Sunday, January 11, 2015

Beauty in the Breakdown

I think that the contradictions Tim O'Brien uses in his "How To Tell A True War Story" make it very apparent to the reader that war very severely messes with your emotions and logic. 

"War is hell, but that’s not the half of it, because war is also mystery and terror and
adventure and courage and discovery and holiness and pity and despair and longing and love.
War is nasty; war is fun. War is thrilling; war is drudgery. War makes you a man; war makes you
dead."
 
You experience so many things during war, like witnessing a best friend goofing around one second, and then gone the next, or hearing voices and music in the mountains, or even the dead spooky silence of the mountains. You experience beautiful things, not just because they are intrinsically beautiful--like the rivers and sunlight and tiny white blossoms in the jungle--but also because you wake up knowing this day could be your last and you grow to appreciate the beauty all around you. There is sorrow and pain from lost loved ones, and love in the letters written home, but then there is also anger that comes from frustration with those who don't listen or "cooze" who don't write back. There is boredom and silliness with hand grenade catches, and anxiety and fear with enemy watches.
 
So many thoughts and experiences seem to flood these soldiers during war that how could they not take those thoughts and experiences home with them? How could they just part with them when all is said and done? Not being affected by war, even with such extremes like PTSD I think would make us inhuman. And even someone as seemingly inhumane as manifesting your pain by shooting up a baby water buffalo is really just another example of how human we are. There is no "right" way to deal with death or trauma; everyone goes through it differently, some more easily than others. 
 
"Sharp gray eyes, lean and narrow-waisted, and when he died it was almost beautiful, the way the sunlight came around him and lifted him up and sucked him high into a tree full of moss and vines and white blossoms."

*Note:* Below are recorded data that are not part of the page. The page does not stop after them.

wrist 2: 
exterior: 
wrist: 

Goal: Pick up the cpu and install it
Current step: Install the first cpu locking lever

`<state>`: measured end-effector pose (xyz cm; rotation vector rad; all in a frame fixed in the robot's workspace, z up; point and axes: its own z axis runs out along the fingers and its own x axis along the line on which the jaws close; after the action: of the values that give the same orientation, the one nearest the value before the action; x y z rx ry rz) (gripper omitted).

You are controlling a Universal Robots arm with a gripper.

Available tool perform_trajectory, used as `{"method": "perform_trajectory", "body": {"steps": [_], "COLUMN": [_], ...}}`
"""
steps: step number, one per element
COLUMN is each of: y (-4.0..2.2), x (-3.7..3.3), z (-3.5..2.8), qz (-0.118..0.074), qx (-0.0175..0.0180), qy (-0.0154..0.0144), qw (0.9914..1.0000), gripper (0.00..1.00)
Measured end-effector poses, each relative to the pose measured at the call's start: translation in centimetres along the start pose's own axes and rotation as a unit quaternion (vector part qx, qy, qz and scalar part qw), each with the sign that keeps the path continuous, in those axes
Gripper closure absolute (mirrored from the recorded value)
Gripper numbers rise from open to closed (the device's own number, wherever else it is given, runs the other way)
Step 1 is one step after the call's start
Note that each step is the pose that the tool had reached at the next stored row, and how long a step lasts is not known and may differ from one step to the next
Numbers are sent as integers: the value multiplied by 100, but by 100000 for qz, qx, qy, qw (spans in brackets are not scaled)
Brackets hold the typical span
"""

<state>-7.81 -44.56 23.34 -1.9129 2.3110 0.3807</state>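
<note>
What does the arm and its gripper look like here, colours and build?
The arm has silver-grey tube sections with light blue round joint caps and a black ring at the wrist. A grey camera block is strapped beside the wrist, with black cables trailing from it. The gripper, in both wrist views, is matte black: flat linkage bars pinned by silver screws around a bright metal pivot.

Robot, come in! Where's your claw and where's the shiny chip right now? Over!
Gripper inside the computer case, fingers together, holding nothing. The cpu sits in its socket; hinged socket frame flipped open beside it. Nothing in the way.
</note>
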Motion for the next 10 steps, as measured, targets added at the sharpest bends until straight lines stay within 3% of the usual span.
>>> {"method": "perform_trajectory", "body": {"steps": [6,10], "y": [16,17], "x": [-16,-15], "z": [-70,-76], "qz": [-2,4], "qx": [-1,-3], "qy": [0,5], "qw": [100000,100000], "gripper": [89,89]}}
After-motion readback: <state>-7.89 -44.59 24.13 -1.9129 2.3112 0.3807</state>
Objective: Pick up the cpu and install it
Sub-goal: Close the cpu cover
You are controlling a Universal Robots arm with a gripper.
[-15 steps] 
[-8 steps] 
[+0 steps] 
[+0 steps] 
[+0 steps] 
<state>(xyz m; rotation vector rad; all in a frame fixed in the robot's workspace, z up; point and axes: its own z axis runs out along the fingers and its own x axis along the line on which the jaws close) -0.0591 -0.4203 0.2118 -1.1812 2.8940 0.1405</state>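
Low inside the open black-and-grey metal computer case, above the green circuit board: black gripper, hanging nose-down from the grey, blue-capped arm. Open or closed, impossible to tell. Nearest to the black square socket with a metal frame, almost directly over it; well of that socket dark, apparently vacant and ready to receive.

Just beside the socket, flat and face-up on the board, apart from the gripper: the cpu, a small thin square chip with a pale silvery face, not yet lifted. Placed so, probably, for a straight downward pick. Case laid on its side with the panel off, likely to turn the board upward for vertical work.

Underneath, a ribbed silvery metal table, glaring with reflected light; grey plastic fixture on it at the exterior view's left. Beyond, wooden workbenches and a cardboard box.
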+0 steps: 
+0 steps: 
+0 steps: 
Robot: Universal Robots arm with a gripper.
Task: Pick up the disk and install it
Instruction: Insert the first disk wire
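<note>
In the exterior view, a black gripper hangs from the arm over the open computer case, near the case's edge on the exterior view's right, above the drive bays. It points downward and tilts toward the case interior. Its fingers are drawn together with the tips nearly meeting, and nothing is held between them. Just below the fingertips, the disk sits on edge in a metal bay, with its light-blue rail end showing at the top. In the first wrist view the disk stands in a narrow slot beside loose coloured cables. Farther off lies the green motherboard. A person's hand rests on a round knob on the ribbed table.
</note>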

I like what Elizabeth said about the metaphor of shadows and light. Maybe in the way that the light exposes the truth about the gruesome aspects of war, maybe it also brings in another contradiction of how beautiful Lemon's death was when the sunlight touched his face just moments before. Maybe the sunlight is death, because during war, death can be grotesque and violent, but also beautiful and peaceful. I think that's what Tim O'Brien is trying to tell us.
 

1 comment:

  1. This is very interesting - I like how you have postulated that there is a flood of emotions that these soldiers experience, and its true, how can there not be? I also liked what you said about light and shadow, and this makes me think that perhaps the gruesome aspects and the beautiful aspects of war exist as one in the same when you are a soldier, and there is no separating them.